(DATASET EXTRACT begins)

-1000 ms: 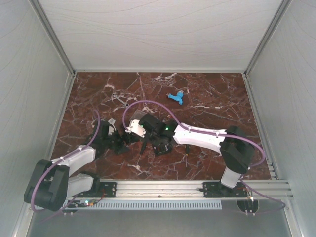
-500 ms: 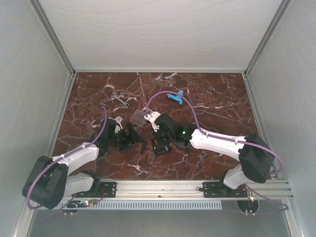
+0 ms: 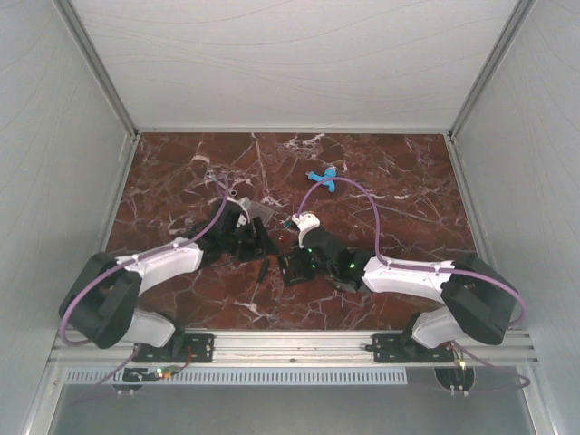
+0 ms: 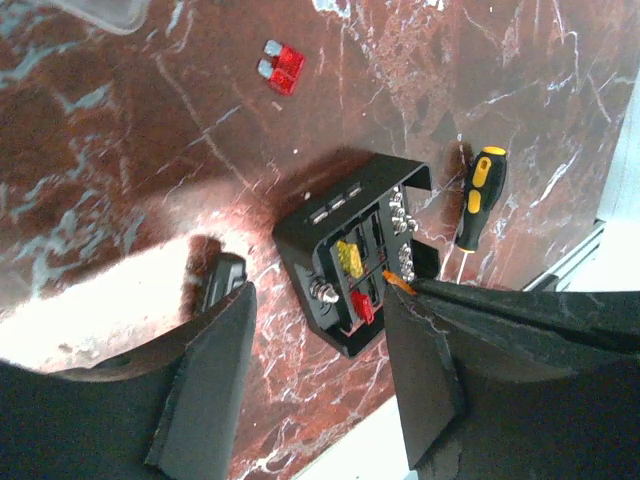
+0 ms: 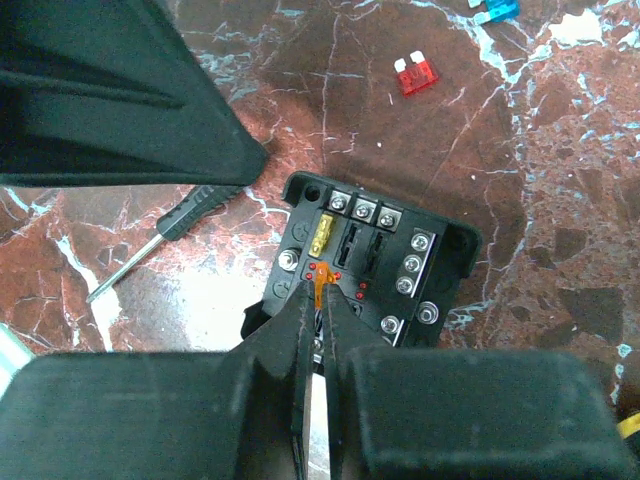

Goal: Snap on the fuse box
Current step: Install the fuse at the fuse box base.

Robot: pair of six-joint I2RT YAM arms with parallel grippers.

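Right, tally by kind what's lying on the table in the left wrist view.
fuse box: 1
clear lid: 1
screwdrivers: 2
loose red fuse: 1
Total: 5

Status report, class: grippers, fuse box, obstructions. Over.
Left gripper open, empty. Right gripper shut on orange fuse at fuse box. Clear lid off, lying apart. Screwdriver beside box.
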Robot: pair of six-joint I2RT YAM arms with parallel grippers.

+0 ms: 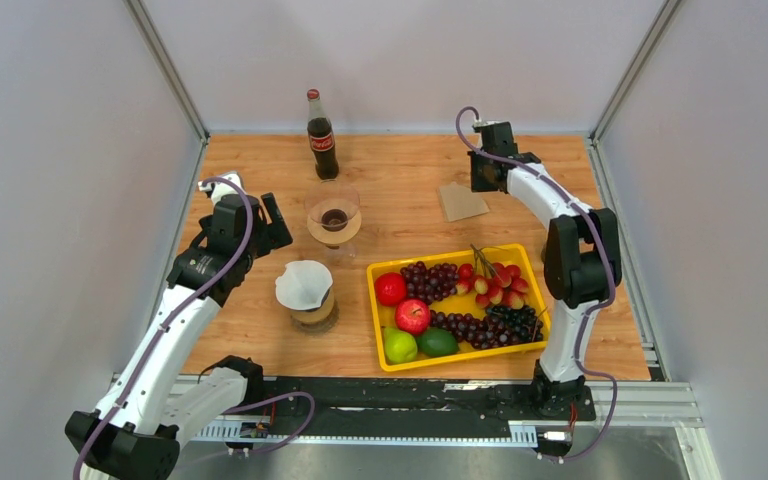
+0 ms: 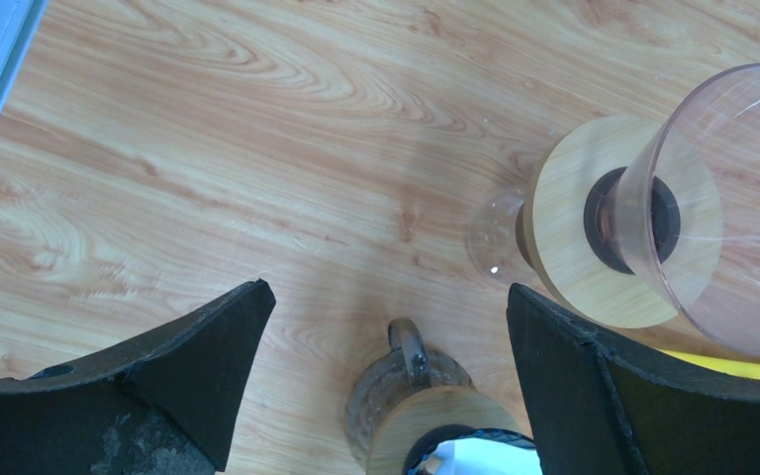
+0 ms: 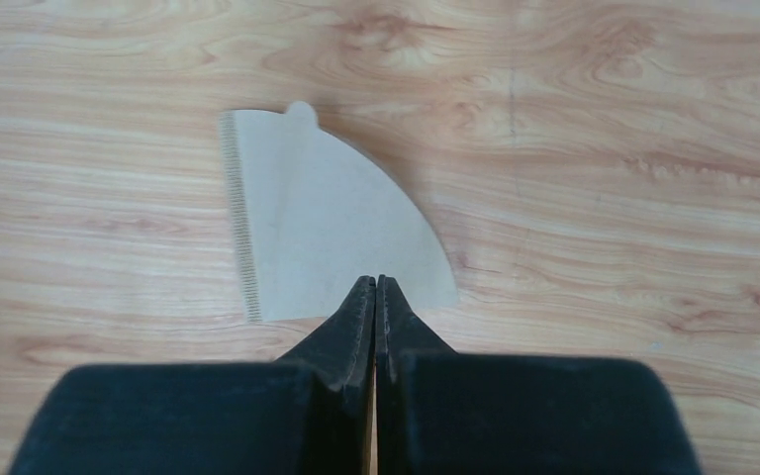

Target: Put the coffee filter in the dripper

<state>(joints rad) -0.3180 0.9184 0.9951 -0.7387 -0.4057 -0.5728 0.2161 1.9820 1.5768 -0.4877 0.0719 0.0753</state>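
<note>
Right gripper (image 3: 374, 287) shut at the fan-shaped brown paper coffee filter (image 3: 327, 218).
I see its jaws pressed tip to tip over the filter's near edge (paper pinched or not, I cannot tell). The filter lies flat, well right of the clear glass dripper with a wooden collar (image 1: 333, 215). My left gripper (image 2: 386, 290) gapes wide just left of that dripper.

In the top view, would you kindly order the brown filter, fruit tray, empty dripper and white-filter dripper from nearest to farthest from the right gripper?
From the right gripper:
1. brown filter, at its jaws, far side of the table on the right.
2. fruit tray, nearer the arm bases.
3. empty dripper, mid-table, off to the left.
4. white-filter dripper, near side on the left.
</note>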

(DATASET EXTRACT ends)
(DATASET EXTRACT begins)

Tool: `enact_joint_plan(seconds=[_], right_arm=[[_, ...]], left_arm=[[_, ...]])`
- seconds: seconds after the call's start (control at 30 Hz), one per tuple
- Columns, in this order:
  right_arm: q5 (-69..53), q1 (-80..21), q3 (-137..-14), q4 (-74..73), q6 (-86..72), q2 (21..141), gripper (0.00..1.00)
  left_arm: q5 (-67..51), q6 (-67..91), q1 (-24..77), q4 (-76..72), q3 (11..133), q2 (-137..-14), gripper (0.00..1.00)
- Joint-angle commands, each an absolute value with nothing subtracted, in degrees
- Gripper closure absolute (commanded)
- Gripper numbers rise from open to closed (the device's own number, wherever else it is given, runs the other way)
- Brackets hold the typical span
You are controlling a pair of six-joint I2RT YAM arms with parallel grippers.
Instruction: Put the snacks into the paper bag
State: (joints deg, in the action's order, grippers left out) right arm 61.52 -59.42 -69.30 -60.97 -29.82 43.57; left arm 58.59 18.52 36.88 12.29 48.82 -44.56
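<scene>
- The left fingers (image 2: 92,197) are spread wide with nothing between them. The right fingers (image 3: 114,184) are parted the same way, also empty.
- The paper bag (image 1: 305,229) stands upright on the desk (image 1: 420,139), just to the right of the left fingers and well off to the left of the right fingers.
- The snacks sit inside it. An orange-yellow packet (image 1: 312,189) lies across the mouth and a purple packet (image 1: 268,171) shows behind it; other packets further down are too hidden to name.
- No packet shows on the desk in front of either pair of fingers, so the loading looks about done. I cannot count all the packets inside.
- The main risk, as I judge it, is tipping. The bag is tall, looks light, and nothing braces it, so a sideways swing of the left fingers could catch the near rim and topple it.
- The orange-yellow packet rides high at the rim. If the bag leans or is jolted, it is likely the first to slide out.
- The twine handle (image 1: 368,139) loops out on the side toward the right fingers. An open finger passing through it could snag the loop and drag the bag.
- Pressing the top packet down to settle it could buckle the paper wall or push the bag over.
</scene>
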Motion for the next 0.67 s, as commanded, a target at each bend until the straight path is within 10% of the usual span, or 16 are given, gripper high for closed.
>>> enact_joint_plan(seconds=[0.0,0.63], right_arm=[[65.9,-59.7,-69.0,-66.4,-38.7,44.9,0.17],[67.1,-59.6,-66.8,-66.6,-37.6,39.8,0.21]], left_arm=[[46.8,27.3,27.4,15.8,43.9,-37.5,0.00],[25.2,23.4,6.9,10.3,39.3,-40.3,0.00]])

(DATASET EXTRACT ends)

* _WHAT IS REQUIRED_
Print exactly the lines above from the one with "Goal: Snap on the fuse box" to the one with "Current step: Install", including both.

* _PROBLEM SOLUTION_
Goal: Snap on the fuse box
Current step: Install the fuse at the fuse box base.

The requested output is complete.